Gespaltenes Land

AUS BELGRAD ANDREJ IVANJI

Bei der Demokratischen Partei (DS) herrschte beste Stimmung. Frohlockend stellte sich Staatspräsident und Parteivorsitzender Boris Tadić am Sonntagabend vor die Fernsehkameras. Unter seiner Führung erzielt die bürgerliche, proeuropäische DS einen unerwarteten Wahlerfolg und bricht mit 22,9 Prozent alle Rekorde. Der Rivale für die Führungsposition im sogenannten demokratischen Lager ist eindeutig geschlagen: Die Demokratische Partei Serbiens, DSS von Premier Vojislav Koštunica, die ein national-konservatives Bündnis anführt, schafft gerade 16,7 Prozent.

„Die Regierung muss schleunigst gebildet werden“, so Tadić energisch. Als Staatspräsident werde er das Mandat dem DS-Spitzenkandidaten, Bozidar Djelić, anvertrauen. Sportlich, jugendlich und spaßig vermittelt der Präsident strahlenden Optimismus. Er benehme sich wie ein Fußballer, der gerade den Uefa-Cup gewonnen hat, und nicht wie ein Staatsmann, dem für das Land schicksalhafte Koalitionsverhandlungen bevorstehen, heißt es dagegen bei der DSS. Die im Ausland ausgebildeten DS-Yuppies und Manager in Tausend-Dollar-Anzügen irritieren die bescheiden angezogenen Mitglieder der DSS, die die serbischen Traditionen preisen und bei Volksfesten zu Hause sind. Die Lage sei todernst, Serbien stehe der entscheidende Kampf um das Kosovo bevor, Tadić’ Jubel sei deshalb geschmacklos.

Trotz der bescheidenen Wahlergebnisse kann es sich keiner in der Volkspartei vorstellen, dass Koštunica nicht wieder Ministerpräsident wird. Die Hochstimmung in der DS könnte daher von kurzer Dauer sein. Ohne ein Arrangement mit der DSS ist Tadić machtlos und mit allen anderen potenziellen Koalitionspartnern weit von einer parlamentarischen Mehrheit entfernt.
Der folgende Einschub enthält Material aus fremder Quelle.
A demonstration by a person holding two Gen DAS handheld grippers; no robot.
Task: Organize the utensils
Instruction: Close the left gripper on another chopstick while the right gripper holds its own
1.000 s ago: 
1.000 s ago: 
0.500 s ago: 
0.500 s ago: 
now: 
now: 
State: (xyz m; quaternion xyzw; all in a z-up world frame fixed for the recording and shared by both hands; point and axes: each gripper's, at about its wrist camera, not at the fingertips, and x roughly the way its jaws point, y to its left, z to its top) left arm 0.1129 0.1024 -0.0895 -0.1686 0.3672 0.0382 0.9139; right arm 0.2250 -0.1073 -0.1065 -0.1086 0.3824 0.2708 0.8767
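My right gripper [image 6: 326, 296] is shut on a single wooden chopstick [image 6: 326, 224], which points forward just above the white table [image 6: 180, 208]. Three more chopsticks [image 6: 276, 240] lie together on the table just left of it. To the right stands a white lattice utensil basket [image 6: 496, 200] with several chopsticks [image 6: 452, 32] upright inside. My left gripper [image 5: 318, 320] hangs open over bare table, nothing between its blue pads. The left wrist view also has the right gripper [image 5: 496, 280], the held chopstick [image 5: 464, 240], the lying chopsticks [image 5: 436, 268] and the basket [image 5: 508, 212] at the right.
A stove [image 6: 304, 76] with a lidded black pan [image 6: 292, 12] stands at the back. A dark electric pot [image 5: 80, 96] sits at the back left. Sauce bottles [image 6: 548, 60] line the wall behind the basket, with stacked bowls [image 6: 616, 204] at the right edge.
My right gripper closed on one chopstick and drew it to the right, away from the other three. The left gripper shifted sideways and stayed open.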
Sehr zurückhaltend kündigte Koštunica gestern den Beginn von schwierigen Koalitionsverhandlungen an – und tatsächlich werden diese nicht nur von ideologischen Unterschieden, sondern auch von persönlicher Animosität einzelner Parteifunktionäre belastet. Nach wie vor schließt die DSS eine Zusammenarbeit mit der ultranationalistischen, antieuropäischen Serbischen Radikalen Partei, SRS, nicht aus.

Trotz allem meinen die meisten Analytiker, dass sich die DS und DSS unter gewaltigem Druck der EU und USA einigen werden, denn alles andere hätte katastrophale Folgen für Serbien. Das Parlament wird jedenfalls in dreißig Tagen konstituiert werden, wenn danach in neunzig Tagen die Regierung nicht gebildet ist, werden Neuwahlen ausgeschrieben. Man hofft in Serbien, dass eine Entscheidung über den Status des Kosovo bis dahin hinausgezögert wird. Während für Tadić gute Beziehungen zur EU und USA die allerhöchste Priorität haben, würde Koštunica die Änderung bilateraler Beziehungen mit jenen Staaten in Erwägung ziehen, die die Unabhängigkeit des Kosovo anerkennen.

Der Wahlsieg der Radikalen findet angesichts der Verhandlungen zwischen der DS und DSS wenig Beachtung. Mit 28,7 Prozent bestätigte die SRS jedoch ihre Mobilisierungsfähigkeit, eine disziplinierte Armee von über 1,1 Millionen Wählern stimmte für die Partei, deren Spitzenkandidat Vojislav Šešelj der Prozess wegen Kriegsverbrechen vor dem UN-Tribunal gemacht wird. „Habt nur noch ein bisschen Geduld, bald werden wir die absolute Mehrheit erreichen“, wendet sich SRS-Führer Tomislav Nikolić an seine Wähler.

In Serbien, wo mehr als eine Million Bürger unter oder an der Armutsgrenze leben, kam die geschickt von national-sozialistischen Parolen gefärbte, populistische Wahlkampagne der SRS an. Gemeinsam mit den Milošević-Sozialisten (SPS), die es mit 5,9 Prozent ebenfalls ins Parlament schafften, haben sechs Jahre nach der Wende ein Drittel der serbischen Wähler ihr Vertrauen den nationalistischen antieuropäischen Kräften geschenkt.